[Opening DATA TO PROCESS section]

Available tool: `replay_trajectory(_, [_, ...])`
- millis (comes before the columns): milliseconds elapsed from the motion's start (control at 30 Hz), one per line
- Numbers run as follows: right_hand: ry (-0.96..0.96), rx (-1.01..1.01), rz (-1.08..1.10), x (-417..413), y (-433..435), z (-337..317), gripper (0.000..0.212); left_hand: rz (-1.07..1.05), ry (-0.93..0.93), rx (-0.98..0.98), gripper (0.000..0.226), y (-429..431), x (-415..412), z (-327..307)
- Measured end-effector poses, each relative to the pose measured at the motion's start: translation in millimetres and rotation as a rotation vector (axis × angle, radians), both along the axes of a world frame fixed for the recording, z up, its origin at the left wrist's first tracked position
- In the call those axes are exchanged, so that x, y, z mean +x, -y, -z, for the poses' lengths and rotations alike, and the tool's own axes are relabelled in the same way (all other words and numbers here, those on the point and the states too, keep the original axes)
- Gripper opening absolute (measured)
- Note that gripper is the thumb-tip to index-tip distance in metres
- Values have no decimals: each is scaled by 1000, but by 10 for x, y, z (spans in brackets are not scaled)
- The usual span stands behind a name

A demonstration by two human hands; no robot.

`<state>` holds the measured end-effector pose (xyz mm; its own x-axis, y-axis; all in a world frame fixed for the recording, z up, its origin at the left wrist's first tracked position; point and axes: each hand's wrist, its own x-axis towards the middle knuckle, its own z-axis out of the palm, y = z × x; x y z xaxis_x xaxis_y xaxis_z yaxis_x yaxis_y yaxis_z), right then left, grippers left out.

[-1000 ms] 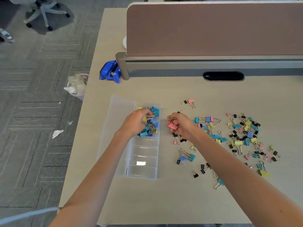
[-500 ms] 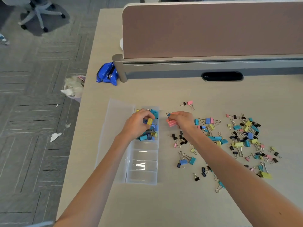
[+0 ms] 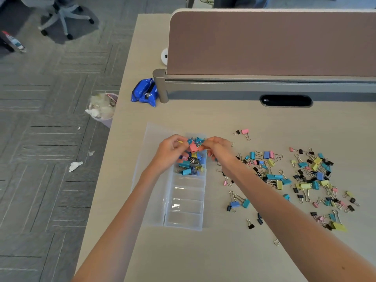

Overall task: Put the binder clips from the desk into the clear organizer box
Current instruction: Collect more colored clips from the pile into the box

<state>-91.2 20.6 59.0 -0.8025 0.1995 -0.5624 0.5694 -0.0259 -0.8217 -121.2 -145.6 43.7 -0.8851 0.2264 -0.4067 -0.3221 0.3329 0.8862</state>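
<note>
Over the far end of the clear box (image 3: 184,224) your two hands meet, fingertips nearly together. Your right hand (image 3: 220,152) pinches a pink clip (image 3: 192,147) at its fingertips and holds it just above the farthest compartment. Your left hand (image 3: 169,154) sits on the other side with its fingers curled, the tips right against that same clip. A sliver of yellow shows by its thumb, but I cannot tell whether that hand grips anything.

Under your hands, the farthest compartment holds a pile of clips (image 3: 191,166) in blue, teal, yellow and pink. The box lies lengthwise away from you on the desk (image 3: 203,255), near its left edge, and its lid (image 3: 151,186) is folded open flat to the left.

To the right of the box, the loose clips (image 3: 309,176) are scattered across the desk in several colours and sizes. The nearest ones lie partly under your right forearm, and a pink and black pair (image 3: 243,132) lies apart at the far side.

Farther back, a blue packet (image 3: 145,93) rests against the post of the partition (image 3: 264,43). On the floor to the left stand a waste bin (image 3: 103,108) full of paper and an office chair (image 3: 61,15).
</note>
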Motion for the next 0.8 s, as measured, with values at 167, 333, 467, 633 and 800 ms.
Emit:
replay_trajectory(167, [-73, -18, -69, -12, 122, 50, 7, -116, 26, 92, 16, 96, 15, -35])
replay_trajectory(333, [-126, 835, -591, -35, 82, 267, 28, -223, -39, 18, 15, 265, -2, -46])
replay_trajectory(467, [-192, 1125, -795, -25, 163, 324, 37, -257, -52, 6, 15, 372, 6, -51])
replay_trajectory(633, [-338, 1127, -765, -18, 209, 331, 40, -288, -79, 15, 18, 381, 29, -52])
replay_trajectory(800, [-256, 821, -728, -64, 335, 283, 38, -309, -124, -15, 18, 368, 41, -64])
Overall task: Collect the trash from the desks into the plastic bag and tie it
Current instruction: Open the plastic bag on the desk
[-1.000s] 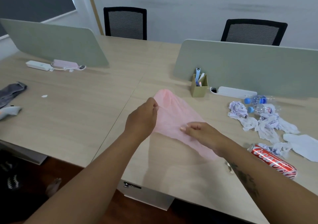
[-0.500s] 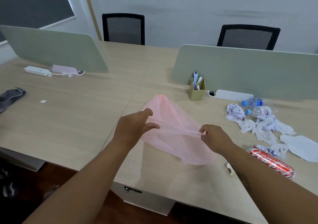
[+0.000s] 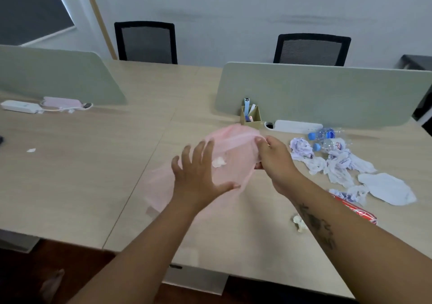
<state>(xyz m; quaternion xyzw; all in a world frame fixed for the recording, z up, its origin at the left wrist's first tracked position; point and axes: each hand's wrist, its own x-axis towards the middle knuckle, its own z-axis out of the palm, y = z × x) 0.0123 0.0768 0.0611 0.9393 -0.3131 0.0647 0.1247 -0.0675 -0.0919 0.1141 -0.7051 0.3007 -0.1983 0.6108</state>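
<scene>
A thin pink plastic bag (image 3: 230, 144) is held up over the desk (image 3: 81, 175), its mouth spread. My left hand (image 3: 198, 177) has its fingers splayed straight against the bag's near side. My right hand (image 3: 272, 157) grips the bag's rim at the right. Right of the bag lie crumpled white papers (image 3: 336, 165), two clear bottles with blue caps (image 3: 329, 140) and a red soda can (image 3: 357, 212), partly hidden by my right forearm. A small paper wad (image 3: 299, 222) lies near that forearm. A tiny white scrap (image 3: 30, 150) lies on the left desk.
Green divider panels (image 3: 315, 93) stand along the back of both desks. A pen holder (image 3: 251, 116) and a white power strip (image 3: 297, 126) sit behind the bag. Another power strip (image 3: 19, 106) and a pink device (image 3: 62, 101) lie far left. Two black chairs (image 3: 146, 41) stand beyond.
The bag has been raised and its mouth widened. My left hand went from pinching the rim to splaying flat against the bag; my right hand moved up and keeps its grip.
</scene>
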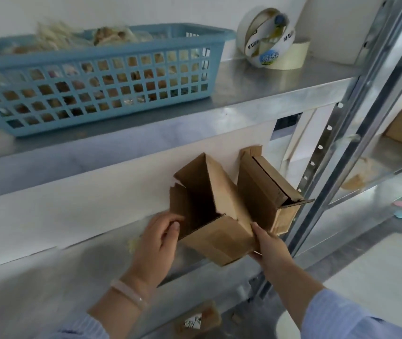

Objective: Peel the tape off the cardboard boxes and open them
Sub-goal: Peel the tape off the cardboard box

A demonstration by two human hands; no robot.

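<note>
While the open box [219, 238] overhangs the shelf's [85, 265] front edge, right hand [268, 248] grips its right side; left hand [160, 241] curled at left flap, grip unclear. Second box [263, 192] just behind.

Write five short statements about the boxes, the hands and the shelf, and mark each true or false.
1. The near box has its flaps open. True.
2. The left hand holds a tape roll. False: it grips the near box's left side; the tape rolls lie on the upper shelf.
3. A blue basket sits on the upper shelf. True.
4. The right hand is clear of the near box. False: it holds its right side.
5. A second box stands to the right of the near box. True.
</note>
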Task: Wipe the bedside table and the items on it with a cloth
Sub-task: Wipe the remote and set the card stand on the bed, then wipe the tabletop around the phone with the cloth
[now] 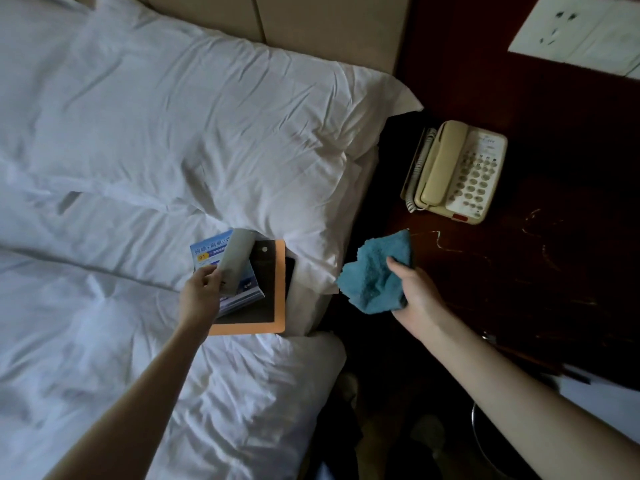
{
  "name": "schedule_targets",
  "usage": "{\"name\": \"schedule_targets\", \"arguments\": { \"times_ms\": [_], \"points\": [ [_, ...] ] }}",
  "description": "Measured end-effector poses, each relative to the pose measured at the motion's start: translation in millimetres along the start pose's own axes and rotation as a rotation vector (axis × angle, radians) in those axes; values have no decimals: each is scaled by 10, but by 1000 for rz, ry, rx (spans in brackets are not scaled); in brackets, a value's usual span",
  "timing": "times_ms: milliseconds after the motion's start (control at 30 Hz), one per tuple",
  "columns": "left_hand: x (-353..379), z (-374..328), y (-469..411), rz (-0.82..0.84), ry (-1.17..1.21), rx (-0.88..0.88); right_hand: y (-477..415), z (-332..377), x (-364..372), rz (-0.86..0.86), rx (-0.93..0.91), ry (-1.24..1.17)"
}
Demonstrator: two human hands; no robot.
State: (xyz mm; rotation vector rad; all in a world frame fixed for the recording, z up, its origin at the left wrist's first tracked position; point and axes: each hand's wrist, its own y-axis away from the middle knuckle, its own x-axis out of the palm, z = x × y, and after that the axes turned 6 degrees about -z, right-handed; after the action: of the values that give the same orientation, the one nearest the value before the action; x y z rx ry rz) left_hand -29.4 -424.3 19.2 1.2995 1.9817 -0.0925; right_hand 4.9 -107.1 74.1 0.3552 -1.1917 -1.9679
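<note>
My right hand [417, 292] is shut on a crumpled teal cloth [375, 271], held over the front left corner of the dark wooden bedside table [540, 258]. A beige push-button telephone [457, 171] sits on that table, farther back. My left hand [202, 292] grips a grey remote control [235, 261] over the bed. Beneath the remote lie a blue printed leaflet [211, 252] and a black-and-orange folder [268, 306], resting on the white bedding beside the pillow.
A large white pillow [194, 133] and duvet [86, 323] fill the left side. A white wall socket plate [581, 29] is at the top right. Whitish scuff marks [450, 247] streak the tabletop. A dark bin rim [485, 441] shows at the bottom right.
</note>
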Motion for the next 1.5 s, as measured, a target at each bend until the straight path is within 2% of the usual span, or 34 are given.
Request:
{"name": "schedule_targets", "arguments": {
  "times_ms": [233, 400, 600, 800, 933, 1200, 1400, 1500],
  "points": [
    [-8, -101, 3, -30, -137, 8, -1, 22, -25, -4, -17, -19],
    [49, -411, 217, -55, -224, 235, 42, 42, -99, 11, -10, -52],
    [534, -932, 749, 154, -58, 372, 92, 141, -473, -43, -59, -85],
    [1279, -1161, 1348, 370, -6, 437, 112, 344, -1258, -110, -83, -173],
    [1773, -1206, 1735, 493, -61, 474, 96, 459, -1898, -195, -128, -264],
    [2547, -1213, 2363, 708, -177, 470, 39, 566, -3068, -442, -182, -300],
    [2895, -1209, 2579, 722, -257, 468, -82, 684, -3791, -612, -241, -307],
    [3007, -1204, 2604, 698, -297, 466, -251, 751, -3985, -717, -304, -223]
  ]
}}
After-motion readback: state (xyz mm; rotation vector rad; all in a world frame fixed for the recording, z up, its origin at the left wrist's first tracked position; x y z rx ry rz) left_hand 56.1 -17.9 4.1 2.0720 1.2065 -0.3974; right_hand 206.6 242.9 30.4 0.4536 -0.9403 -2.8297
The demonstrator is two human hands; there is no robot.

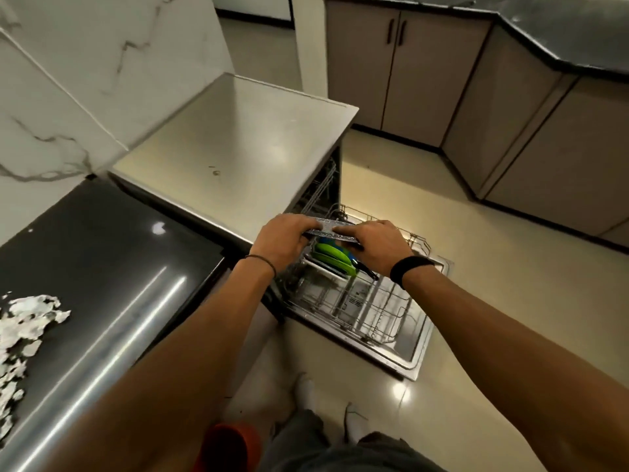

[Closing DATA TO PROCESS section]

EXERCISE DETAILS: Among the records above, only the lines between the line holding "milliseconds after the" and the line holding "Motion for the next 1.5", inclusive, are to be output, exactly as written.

WRITTEN RESPONSE:
  "timing": "times_ms: milliseconds after the motion's start (control at 30 Hz), one per tuple",
  "columns": "left_hand: x (-353..379), z (-374..328), y (-469..411), rz (-0.82..0.84), ry (-1.17..1.21), rx (-0.88..0.88); right_hand: y (-477..415), z (-332..377), x (-364..372), rz (-0.86..0.86), rx (-0.93..0.91), ry (-1.24..1.17)"
}
Demonstrator: two human hands; no robot.
State: (xyz mm; rotation vector rad; all in a world frame fixed for the recording, z up, its origin at the left wrist's first tracked position; point and axes: each hand's wrist, its own y-axis away from the middle knuckle, its own x-axis out of the palm, z = x × y, and after that the axes turned 6 degrees about -z, right-handed; after the action: of the values that give the same orientation, the one nearest the value before the action; x y z rx ry rz) left_hand -29.4 -424.3 19.2 1.2995 1.9817 -0.0925; right_hand 4.9 -107.1 74.1 0.3552 -1.1917 -1.9679
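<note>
My right hand [417, 292] is shut on a crumpled teal cloth [375, 271], held over the front left corner of the dark wooden bedside table [540, 258]. A beige push-button telephone [457, 171] sits on that table, farther back. My left hand [202, 292] grips a grey remote control [235, 261] over the bed. Beneath the remote lie a blue printed leaflet [211, 252] and a black-and-orange folder [268, 306], resting on the white bedding beside the pillow.
A large white pillow [194, 133] and duvet [86, 323] fill the left side. A white wall socket plate [581, 29] is at the top right. Whitish scuff marks [450, 247] streak the tabletop. A dark bin rim [485, 441] shows at the bottom right.
</note>
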Motion for the next 1.5 s, as measured, a target at each bend until the straight path is within 2% of the usual span, or 34 are given.

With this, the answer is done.